A new technique that uses Twitter data can discover potentially dangerous drug interactions and unknown side-effects even before doctors and researchers have heard of them, scientists say.
Researchers developed a computer programme that can efficiently search millions of tweets on Twitter for the names of many drugs and medicines and build a map of how they are connected, using the hashtags that link them.
“Our new algorithm is a great way to make discoveries that can be followed-up and tested by experts like clinical researchers and pharmacists,” said Ahmed Abdeen Hamed, a computer scientist at the University of Vermont who led the creation of the new tool.
“We may not know what the interaction is, but with this approach we can quickly find clear evidence of drugs that are linked together via hashtags,” Hamed said.
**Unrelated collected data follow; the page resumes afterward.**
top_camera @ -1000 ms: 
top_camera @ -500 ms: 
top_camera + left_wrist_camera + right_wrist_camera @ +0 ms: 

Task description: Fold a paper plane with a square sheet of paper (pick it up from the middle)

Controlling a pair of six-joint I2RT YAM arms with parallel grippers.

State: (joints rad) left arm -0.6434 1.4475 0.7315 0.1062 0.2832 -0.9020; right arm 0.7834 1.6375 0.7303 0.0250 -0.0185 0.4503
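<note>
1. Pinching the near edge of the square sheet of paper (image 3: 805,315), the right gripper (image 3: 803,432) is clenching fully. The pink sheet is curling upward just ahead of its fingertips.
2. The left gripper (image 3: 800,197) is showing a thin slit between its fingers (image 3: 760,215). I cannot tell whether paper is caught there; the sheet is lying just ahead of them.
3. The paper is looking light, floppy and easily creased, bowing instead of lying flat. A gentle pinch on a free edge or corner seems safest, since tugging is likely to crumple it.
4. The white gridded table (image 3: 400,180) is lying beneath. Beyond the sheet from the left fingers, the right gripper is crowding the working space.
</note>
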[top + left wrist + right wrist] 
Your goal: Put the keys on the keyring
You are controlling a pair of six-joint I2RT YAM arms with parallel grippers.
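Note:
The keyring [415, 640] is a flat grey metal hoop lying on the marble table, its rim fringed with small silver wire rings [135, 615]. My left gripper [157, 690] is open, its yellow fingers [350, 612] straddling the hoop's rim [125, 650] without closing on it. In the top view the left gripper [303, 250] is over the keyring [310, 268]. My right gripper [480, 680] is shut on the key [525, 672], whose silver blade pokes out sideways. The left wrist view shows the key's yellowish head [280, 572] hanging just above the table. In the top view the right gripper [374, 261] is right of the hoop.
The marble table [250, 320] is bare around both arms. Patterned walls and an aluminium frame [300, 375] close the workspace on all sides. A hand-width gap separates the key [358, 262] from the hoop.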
The new approach could also be used to generate public alerts, Hamed said, before a clinical investigation is started or before health care providers have received updates.
“It can tell us: we may be seeing a drug/drug interaction here. Beware,” Hamed said.
Previous studies have shown that Twitter can be mined for bad drug interactions, but the Vermont team advances this idea by focusing on the distinctive information contained in hashtags – like “#overprescribed,” “#kidneystoneprobs,” and “#skinswelling” – to find new associations.
“Each individual hashtag functions almost like a neuron in the human brain, sending a specific signal,” the scientists said, that can show a surprising pathway between two or more drugs.
The team’s approach involves building what they call a “K-H network” – essentially a dense map of links between keywords and hashtags – and then pruning out a lot of the “noise and trash,” to find the terms that are central to the network.
Then the algorithm, called HashPairMiner, searches this cleaned-up network for the shortest paths between a pair of search terms and their intervening hashtags.
The overall goal of the project is to discover any relationship between two drugs that is not known, said Hamed.
But to “ground-truth the hypothesis” – that data-mining in Twitter can find unknown drug interactions – the team wanted to demonstrate that their approach “can produce interactions that are already known,” said Tamer Fandy, a professor of pharmaceutical sciences at the Albany College of Pharmacy’s campus in Vermont.
In one example from the new study, a path between aspirin and the allergy medication benadryl, that are known to interact, was detected by the algorithm; in one instance, the two drugs were linked by the hashtag “#happythanksgiving.”
The study was published in the Journal of Biomedical Informatics.